Nationalratspräsident Wolfgang Sobotka (ÖVP) wirft dem Festival vor, "Antisemitismus über die Hintertür" zuzulassen, wie er in einem Statement am Freitag erklärte: "Für mich ist es unerträglich, dass unter dem Vorwand der Kunst- und Meinungsfreiheit, so wie das schon bei der Documenta in Kassel passiert ist, der Antisemitismus über die Hintertür zu uns ins Land getragen wird." Die Auftritte von Ernaux und Varoufakis seien skandalös, befindet Sobotka. "Ernaux ist eine deklarierte Unterstützerin der Israelboykott-Kampagne BDS, die der österreichische Nationalrat bereits am 27. Februar 2020 einstimmig (!) als antisemitisch klassifiziert und verurteilt hat."
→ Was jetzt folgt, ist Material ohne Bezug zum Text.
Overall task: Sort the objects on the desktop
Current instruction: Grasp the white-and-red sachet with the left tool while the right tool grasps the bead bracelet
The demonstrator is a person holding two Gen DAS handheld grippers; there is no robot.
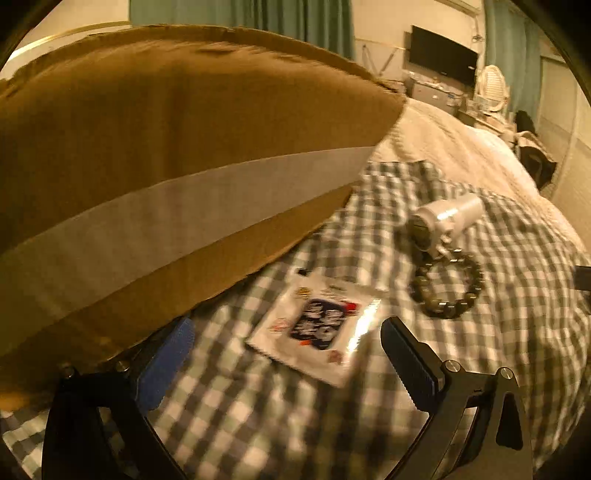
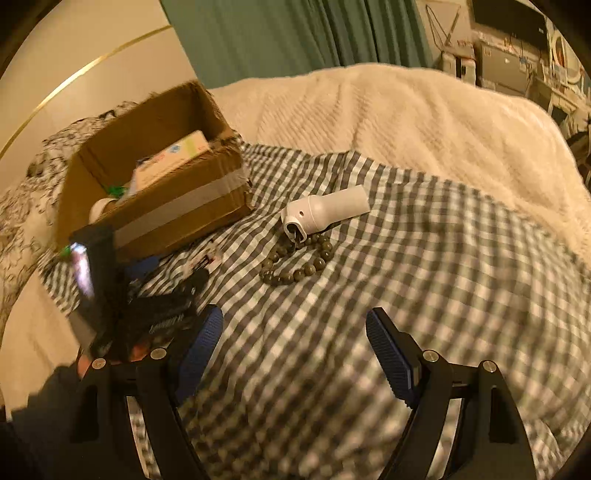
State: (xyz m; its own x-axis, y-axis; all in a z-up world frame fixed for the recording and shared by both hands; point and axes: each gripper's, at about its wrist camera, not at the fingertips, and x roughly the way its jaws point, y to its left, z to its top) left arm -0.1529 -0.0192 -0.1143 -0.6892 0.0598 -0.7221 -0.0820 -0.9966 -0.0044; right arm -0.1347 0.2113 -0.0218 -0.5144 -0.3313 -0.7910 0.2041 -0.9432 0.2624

Es sei "unsere historische Verantwortung nicht zuzulassen, dass Menschen, die einen derartig verzerrten moralischen Kompass haben, bei einer der größten Kulturveranstaltungen des Landes eine Bühne bekommen." Und: "Als Nationalratspräsident der Republik Österreich fordere ich den Intendanten der Wiener Festwochen auf, diese Herrschaften schleunigst wieder auszuladen."
Die Festwochen proklamieren am 17. Mai die "Freie Republik".
Ein 100-köpfiger „Rat der Republik“ erklärt sich im Rahmen der aktivistischen Zeremonie zum „Souverän“.
Neben Annie Ernaux und Yannis Varoufakis befinden sich darunter auch russische Regisseur Kirill Serebrennikow und Literaturnobelpreisträgerin Elfriede Jelinek.
Hinzu kommen 69 Bürgerinnen.
Rau verteidigt Einladungen
Festwochen-Chef Milo Rau verteidigte in einem Interview im Standard seine Einladungspolitik. Zwar stimme es, dass Ernaux einige Petitionen unterschrieben habe, "die auch von BDS-Mitgliedern unterstützt wurden". "Man muss allerdings bedenken, dass Ernaux Französin ist. Dort hat BDS in der Israel-Palästina-Debatte die Diskurshoheit". In Österreich und Deutschland habe eher die politische Rechte das Thema an sich gezogen". Varoufakis hatte unter anderem eine Petition unterschrieben, die Israel "Völkermord" vorwirft. "Auch ich wurde gefragt, ob ich sie unterschreibe, sagt Rau. "Aber ist es illegal oder antisemitisch, sie zu unterschreiben? Nein. Das Prinzip der Demokratie und der Meinungsfreiheit muss bestehen bleiben. Sonst können wir gar nicht mehr miteinander diskutieren."
Ein Kreml-Sympathisant vertrieb beinahe das ukrainische Orchester
Für Kontroversen sorgte auch die Programmierung des Dirigenten Teodor Currentzis, dem Agitation für den Kreml vorgeworfen wir. Daraufhin stellte die ukrainische Dirigentin Oksana Lyniv, in den Raum ihr Festwochenkonzert im Konzerthaus ab („Babyn Yar“ des Ukrainers Jevhen Stankovych): „Ich kann es gegenüber den fast 150 Musikerinnen und Musikern, die aus dem Krieg in der Ukraine nach Wien reisen, nicht verantworten, in einem Kontext mit Teodor Currentzis gestellt zu werden und eventuell sogar an einem Whitewashing teilzunehmen." Die Wiener Festwochen luden Currentzis daraufhin wieder aus. Lyniv begrüßte die Entscheidung der Festwochen und kündigte überdies an, dass für die Wiener Aufführung des Requiems nun zusätzlich ein zeitgenössisches ukrainisches Stück von einem Schüler des Komponisten Yevhen Stankovich komponiert werden.
(Erratum: In einer ersten Version stand zu lesen, Lyniv habe ihr Konzert abgesagt. Dass Currentzis ausgeladen wurde, fehlte im Ursprungstext. Das veränderte den Kontext und wurde hiermit ergänzt.)